Berapa Banyak SPPG yang Terdampak?
Dari target sekitar 400 SPPG yang direncanakan beroperasi, saat ini sudah ada 356 unit di Kabupaten Sukabumi. Jumlah ini dinilai memiliki potensi besar untuk mendorong peningkatan kepesertaan jaminan sosial di daerah.
Disnakertrans mendesak pengelola agar segera berkomitmen memenuhi hak dasar para pekerjanya. "Dengan terlindungi, para pekerja dan relawan tidak perlu was-was lagi jika sakit atau mengalami kecelakaan kerja. Kenyamanan ini otomatis akan meningkatkan kualitas kerja mereka dalam melayani pemenuhan gizi masyarakat," kata Tedi.
Nasib Penerima Bantuan Iuran (PBI) yang Masih Terdaftar
Kebijakan ini juga memuat misi penataan data kepesertaan Jaminan Kesehatan Nasional (JKN). Pemerintah daerah meminta pengelola SPPG untuk mengalihkan status pekerja yang saat ini masih terdaftar sebagai Penerima Bantuan Iuran Jaminan Kesehatan (PBI JK) yang ditanggung negara.
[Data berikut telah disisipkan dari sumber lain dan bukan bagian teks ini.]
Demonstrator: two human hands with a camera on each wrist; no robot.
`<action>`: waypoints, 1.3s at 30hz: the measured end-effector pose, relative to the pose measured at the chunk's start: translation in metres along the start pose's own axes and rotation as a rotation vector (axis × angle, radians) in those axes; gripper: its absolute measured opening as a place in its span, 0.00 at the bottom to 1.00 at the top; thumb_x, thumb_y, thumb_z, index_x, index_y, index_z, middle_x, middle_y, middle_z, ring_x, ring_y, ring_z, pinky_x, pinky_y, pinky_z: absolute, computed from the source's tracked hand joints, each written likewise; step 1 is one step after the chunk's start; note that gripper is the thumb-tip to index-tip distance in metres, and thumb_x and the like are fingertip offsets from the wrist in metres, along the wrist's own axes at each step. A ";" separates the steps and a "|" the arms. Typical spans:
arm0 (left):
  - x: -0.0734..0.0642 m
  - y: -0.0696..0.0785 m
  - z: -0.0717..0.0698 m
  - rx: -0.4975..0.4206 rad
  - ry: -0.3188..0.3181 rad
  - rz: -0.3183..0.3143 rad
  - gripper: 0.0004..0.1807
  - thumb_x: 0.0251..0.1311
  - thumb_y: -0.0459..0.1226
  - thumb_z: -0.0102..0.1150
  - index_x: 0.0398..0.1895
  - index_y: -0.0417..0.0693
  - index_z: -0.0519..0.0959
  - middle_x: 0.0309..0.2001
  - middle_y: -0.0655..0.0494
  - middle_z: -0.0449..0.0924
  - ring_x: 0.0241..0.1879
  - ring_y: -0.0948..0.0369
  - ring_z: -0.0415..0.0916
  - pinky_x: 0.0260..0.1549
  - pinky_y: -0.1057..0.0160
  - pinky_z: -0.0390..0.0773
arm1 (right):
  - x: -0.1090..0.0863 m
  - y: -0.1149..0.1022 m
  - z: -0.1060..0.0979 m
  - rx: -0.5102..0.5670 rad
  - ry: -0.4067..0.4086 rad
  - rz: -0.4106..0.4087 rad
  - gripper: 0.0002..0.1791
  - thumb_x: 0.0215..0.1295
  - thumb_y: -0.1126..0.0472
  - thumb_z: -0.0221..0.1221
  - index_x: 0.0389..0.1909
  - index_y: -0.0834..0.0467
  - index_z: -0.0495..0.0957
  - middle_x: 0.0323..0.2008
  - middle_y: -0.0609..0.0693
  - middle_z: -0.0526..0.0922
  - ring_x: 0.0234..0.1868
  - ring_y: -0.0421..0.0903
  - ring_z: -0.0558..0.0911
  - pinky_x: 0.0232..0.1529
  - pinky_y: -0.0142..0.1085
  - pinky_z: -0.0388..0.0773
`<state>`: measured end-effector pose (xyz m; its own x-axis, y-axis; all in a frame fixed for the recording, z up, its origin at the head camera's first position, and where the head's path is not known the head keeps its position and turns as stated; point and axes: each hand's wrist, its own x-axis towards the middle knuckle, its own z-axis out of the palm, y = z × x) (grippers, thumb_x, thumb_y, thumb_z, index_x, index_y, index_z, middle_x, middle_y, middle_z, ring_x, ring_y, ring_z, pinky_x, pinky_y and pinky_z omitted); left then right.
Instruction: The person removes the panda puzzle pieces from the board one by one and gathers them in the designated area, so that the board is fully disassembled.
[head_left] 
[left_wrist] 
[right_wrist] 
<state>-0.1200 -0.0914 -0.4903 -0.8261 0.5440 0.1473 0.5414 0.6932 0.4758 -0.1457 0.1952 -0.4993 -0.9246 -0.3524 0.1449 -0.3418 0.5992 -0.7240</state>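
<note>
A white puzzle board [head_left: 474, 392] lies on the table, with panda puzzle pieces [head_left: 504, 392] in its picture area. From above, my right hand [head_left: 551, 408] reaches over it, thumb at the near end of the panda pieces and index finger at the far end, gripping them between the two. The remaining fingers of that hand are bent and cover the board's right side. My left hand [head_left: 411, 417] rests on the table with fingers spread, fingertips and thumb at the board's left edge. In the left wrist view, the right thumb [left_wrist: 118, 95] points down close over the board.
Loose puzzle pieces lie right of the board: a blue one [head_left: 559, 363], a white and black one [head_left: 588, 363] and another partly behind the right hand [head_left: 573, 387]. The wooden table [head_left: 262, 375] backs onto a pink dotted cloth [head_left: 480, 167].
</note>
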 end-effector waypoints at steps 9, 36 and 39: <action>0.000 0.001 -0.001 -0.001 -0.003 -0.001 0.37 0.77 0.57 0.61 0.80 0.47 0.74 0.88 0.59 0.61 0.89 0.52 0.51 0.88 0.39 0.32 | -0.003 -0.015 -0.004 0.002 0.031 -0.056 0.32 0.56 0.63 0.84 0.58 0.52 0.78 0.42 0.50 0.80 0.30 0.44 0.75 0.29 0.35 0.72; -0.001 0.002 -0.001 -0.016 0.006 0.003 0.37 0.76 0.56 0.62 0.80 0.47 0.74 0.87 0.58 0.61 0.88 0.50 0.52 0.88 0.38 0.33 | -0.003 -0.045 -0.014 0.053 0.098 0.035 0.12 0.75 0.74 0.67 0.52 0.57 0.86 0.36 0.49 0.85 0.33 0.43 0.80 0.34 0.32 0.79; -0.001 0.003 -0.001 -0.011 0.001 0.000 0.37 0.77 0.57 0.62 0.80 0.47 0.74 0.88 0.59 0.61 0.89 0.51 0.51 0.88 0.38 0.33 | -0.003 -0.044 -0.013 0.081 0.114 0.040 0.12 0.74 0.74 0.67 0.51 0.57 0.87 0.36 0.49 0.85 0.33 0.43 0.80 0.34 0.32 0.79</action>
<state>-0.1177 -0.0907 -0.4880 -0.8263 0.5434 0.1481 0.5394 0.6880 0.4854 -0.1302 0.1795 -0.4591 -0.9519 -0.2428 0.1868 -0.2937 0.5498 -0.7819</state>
Status mereka harus diubah ke skema Pekerja Penerima Upah (PPU), di mana iurannya ditanggung bersama oleh lembaga atau instansi tempat mereka bekerja. "Perusahaan atau SPPG wajib menanggung jaminan sosial pekerjanya. Jika PBI-nya dilepas, maka alokasi anggaran tersebut bisa dialihkan pemerintah untuk warga lain yang lebih membutuhkan," tegas Tedi.
Langkah Konkret: Pemutakhiran Data via Tautan Khusus
Sebagai langkah cepat, Disnakertrans meminta koordinator wilayah SPPG segera melakukan pemutakhiran data kepesertaan pekerja melalui tautan khusus yang telah disediakan pemerintah daerah. Data ini akan menjadi bahan evaluasi berkala antara Pemkab Sukabumi dan BPJS.
Kepala Disnakertrans Kabupaten Sukabumi, Sigit Widarmadi, berharap seluruh pengelola SPPG bersikap kooperatif. "Kami berharap semua pihak bersinergi agar perlindungan jaminan sosial di Kabupaten Sukabumi bisa merata dan target UHC maupun UCJ segera tercapai," jelasnya.